It soon took 85 percent interest rates to lure investors to six-month T-bills. The Treasury Department stopped auctioning longer-term paper entirely in late August. With inflation roaring, nobody wanted to lend Uncle Sam money for the long term. Jittery American investors increasingly distrusted the government, the stock market, and even the dollar itself. In September, new factory orders and new housing starts dropped off to levels that could not be properly measured. Corporations, large and small, began massive layoffs. The unemployment rate jumped from 12 percent to 20 percent in less than a month.

Then came the stock market crash in early October. The bull stock market had gone on years longer than expected, defying the traditional business cycle. Nearly everyone thought that they were riding an unstoppable wave. Just before the Crunch, the Dow Jones Industrial Average was selling at a phenomenal sixty-five times dividends-right back where it had been just before the dot-com bubble explosion. The market climbed to unrealistic heights, driven by unmitigated greed. Soon after the dollar’s collapse, however, the stock market was driven by fear.

Unlike in the previous crashes, this time the U.S. markets slumped gradually. This was due to circuit-breaker regulations on program trading, implemented after the 1987 Wall Street slump. Instead of dropping precipitously in the course of one day as it had in ’87, this time it took nineteen days to drop 7,550 points. This made the dot-com bubble burst in 2000 and the 2008 stock market meltdown both look insignificant.
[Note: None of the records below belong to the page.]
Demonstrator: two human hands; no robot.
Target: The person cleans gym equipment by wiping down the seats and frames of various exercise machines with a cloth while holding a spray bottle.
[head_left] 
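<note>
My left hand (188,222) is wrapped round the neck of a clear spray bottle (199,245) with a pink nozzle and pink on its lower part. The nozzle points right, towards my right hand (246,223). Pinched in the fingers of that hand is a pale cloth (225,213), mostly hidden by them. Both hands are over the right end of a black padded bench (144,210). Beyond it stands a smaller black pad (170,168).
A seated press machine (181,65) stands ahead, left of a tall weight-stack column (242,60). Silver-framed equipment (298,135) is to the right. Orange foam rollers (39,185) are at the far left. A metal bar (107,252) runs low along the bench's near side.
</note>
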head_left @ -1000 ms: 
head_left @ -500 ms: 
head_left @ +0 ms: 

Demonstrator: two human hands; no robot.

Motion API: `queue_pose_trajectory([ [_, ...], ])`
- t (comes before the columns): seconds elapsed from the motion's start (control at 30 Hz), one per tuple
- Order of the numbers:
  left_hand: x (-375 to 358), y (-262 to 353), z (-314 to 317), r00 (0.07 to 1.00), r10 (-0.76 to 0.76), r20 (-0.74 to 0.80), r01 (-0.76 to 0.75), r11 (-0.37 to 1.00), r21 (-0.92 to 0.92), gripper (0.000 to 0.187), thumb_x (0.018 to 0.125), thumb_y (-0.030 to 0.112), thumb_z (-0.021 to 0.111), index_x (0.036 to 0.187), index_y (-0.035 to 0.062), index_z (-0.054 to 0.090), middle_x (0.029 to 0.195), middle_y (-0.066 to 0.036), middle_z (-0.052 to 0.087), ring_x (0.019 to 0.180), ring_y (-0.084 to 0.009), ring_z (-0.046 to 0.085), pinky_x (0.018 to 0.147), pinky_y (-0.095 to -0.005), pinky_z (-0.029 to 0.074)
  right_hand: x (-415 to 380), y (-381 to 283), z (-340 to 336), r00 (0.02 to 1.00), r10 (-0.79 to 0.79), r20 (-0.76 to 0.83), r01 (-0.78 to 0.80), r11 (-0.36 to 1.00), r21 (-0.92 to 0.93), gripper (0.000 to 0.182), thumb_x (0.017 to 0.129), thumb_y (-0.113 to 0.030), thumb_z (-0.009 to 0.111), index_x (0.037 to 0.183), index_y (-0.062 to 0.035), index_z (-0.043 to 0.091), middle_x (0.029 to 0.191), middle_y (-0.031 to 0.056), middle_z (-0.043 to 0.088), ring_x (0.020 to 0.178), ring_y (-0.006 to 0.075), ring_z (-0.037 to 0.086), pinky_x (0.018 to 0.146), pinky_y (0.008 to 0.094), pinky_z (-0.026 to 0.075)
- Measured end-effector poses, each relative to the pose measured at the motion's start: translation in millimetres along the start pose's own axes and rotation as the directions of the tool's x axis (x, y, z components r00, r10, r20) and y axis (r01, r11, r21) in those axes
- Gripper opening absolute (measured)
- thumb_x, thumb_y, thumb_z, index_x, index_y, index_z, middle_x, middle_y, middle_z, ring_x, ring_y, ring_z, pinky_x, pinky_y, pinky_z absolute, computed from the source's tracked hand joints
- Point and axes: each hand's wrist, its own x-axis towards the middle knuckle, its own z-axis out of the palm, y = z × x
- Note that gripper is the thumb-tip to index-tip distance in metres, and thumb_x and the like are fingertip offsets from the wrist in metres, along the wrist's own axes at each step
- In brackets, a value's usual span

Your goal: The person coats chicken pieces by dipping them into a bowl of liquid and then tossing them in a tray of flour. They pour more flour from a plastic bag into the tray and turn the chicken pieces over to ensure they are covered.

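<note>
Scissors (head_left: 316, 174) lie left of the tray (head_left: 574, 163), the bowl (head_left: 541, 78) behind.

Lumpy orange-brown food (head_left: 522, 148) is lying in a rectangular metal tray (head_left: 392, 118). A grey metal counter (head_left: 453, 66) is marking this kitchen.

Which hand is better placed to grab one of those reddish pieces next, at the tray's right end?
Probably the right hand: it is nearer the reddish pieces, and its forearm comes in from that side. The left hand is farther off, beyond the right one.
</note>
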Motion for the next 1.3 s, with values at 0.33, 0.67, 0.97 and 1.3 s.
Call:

The London and Tokyo markets were hit worse than the U.S. stock exchanges. The London market closed five days after the slump started. The Tokyo market, which was even more volatile, closed after only three days of record declines. Late in the second week of the stock market collapse, the domestic runs on U.S. banks began. The quiet international run on U.S. banks and the dollar had begun a month earlier. It took the citizenry in America that long to realize that the party was over.

The only investors who made profits in the Crunch were those who had invested in precious metals. Gold soared to $5,100 an ounce, with the other precious metals rising correspondingly. Even for these investors, their gains were only illusory paper profits. Anyone who was foolish enough to cash out of gold and into dollars after the run-up in prices would have soon lost everything. This was because the domestic value of the dollar collapsed completely just a few weeks later.
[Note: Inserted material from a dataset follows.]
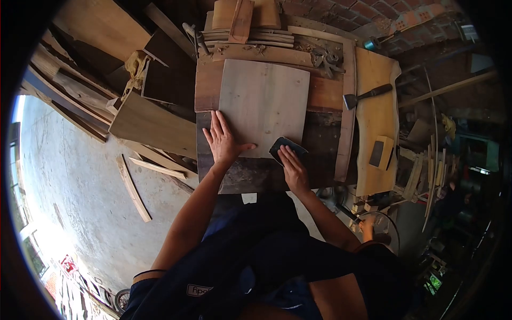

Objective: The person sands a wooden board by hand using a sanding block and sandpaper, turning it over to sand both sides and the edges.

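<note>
A pale, flat wooden board (pixel 265 101) lies on the dark worktable (pixel 250 178) in front of me. My left hand (pixel 221 141) rests on the board's near left corner, fingers spread and thumb pointing right. At the near right corner, my right hand (pixel 294 169) presses a dark sheet of sandpaper (pixel 276 146) against the board. Its fingers lie close together over the sheet, and whatever is under the sheet is hidden.
A putty knife (pixel 368 96) and a yellow block with a dark pad (pixel 380 153) lie on a yellow plank (pixel 373 69) to the right. Metal tools (pixel 326 60) and stacked wood strips (pixel 248 38) sit beyond the board. Planks (pixel 152 125) lean at the left.
</note>
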### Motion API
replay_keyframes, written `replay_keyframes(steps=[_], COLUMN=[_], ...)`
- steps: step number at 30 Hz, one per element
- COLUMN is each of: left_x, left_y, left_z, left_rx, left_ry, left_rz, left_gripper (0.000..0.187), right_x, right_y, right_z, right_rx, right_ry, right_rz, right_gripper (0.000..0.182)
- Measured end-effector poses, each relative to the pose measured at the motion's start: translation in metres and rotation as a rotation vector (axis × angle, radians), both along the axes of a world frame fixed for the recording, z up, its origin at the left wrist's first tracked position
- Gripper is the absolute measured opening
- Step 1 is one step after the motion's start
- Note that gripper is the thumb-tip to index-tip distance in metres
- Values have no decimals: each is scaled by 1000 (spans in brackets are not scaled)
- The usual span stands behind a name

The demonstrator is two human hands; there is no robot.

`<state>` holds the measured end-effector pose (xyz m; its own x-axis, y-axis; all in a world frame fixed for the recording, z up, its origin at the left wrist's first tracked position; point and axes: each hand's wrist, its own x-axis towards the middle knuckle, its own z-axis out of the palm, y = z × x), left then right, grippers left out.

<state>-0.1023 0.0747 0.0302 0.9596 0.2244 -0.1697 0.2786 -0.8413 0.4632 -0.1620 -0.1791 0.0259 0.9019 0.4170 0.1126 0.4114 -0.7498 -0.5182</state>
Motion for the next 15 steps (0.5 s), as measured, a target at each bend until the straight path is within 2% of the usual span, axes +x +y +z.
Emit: replay_keyframes(steps=[2, 5, 8, 11, 12, 13, 15], left_x=[-3, 0, -5, -1, -1, -3, -4], left_y=[0, 0, -2, -1, -1, 0, 1], left_z=[-1, -1, -3, -3, -2, -2, -12], left_rx=[10, 5, 5, 4, -5, -15, -40], left_ry=[16, 0, 8, -24, -17, -8, -55], left_rz=[-2, -1, -8, 8, 7, 9, 26], left_gripper=[160, 160, 160, 159, 159, 159, 159], right_x=[57, 184, 265, 212, 168, 123, 42], right_y=[2, 13, 27, 40, 38, 38, 36], right_z=[1, -2, -16, -10, -14, -17, -13], right_rx=[32, 118, 67, 102, 47, 75, 80], right_ry=[-56, -218, -232, -238, -291, -243, -113], right_rz=[-18, -117, -199, -246, -187, -160, -71], right_gripper=[47, 38, 35, 35, 42, 50, 54])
The dollar collapsed because of the long-standing promises of the FDIC. “All deposits insured to $100,000,” they had pledged. When the domestic bank runs began, the government had to make good on its word. The only way that it could do this was to print money-lots and lots of it. Since 1964, the currency had no backing with precious metals. Rumors suggested, and then news stories confirmed, that the government mints were converting some of their intaglio printing presses. Presses that had originally been designed to print one-dollar bills were converted to print fifty-and one-hundred-dollar bills. This made the public suspicious.
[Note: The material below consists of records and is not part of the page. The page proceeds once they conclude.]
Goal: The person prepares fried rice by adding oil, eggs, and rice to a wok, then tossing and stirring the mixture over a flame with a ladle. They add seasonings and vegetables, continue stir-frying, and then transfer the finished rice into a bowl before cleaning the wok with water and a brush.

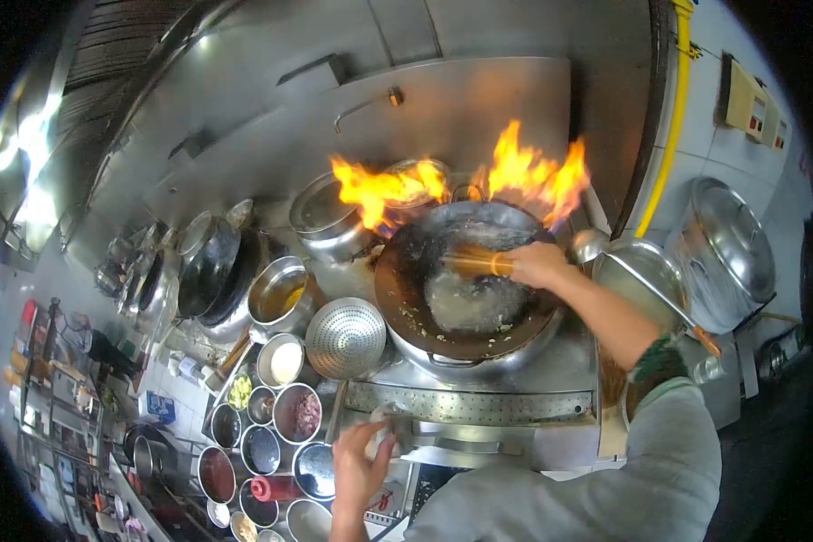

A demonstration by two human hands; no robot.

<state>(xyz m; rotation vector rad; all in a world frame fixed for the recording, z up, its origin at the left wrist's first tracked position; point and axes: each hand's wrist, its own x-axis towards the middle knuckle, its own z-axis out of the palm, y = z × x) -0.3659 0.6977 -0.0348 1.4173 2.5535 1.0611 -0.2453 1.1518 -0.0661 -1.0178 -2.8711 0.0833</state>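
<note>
My right hand (540,264) reaches over a large dark wok (397,298) and grips a bamboo brush (474,263), whose bristles lie inside the wok above foamy water (465,303). Flames (533,176) rise behind the wok's far rim. Low at the stove's front edge, my left hand (359,465) closes on a white cloth or knob (384,432); what it grips I cannot tell exactly. A green bracelet (657,359) shows on my right forearm.
A perforated ladle (346,337) lies left of the wok. Several small metal bowls of ingredients (285,425) stand at lower left. Pots (325,217) and a second wok (210,266) sit further left; a lidded steel pot (727,253) stands at right.
</note>
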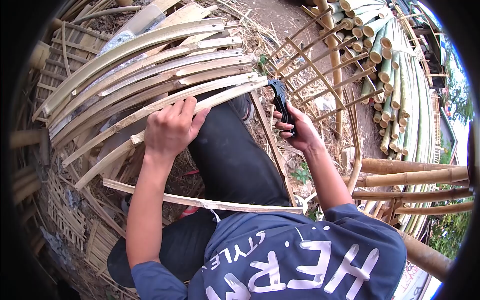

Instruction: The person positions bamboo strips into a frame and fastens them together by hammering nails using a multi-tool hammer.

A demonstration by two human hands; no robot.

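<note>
left hand (172,127) clamped on bamboo strip (210,97), steadying it across the lap; right hand (295,130) gripping black knife (280,100) clear of the strip.

An outdoor yard is shown in daylight. The dirt ground (280,20) is strewn with dry straw (252,42). Cut bamboo poles (395,75) are stacked at the right, and green trees (462,95) are seen beyond them.
</note>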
With overseas dollars being redeemed in large numbers and with the printing presses running day and night turning out fiat currency, hyperinflation was inevitable. Inflation jumped from 16 percent to 35 percent in three days. From there on, it climbed in spurts during the next few days: 62 percent, 110 percent, 315 percent, and then to an incredible 2,100 percent. The currency collapse was reminiscent of what had happened in Zimbabwe.

The value of the dollar began to be pegged hourly. It was the main topic of conversation. As the dollar withered in the blistering heat of hyperinflation, people rushed out to put their money into cars, furniture, appliances, tools, rare coins-anything tangible. This superheated the economy, creating a situation not unlike that in Germany’s Weimar Republic in the 1920s. More and more paper was chasing less and less product.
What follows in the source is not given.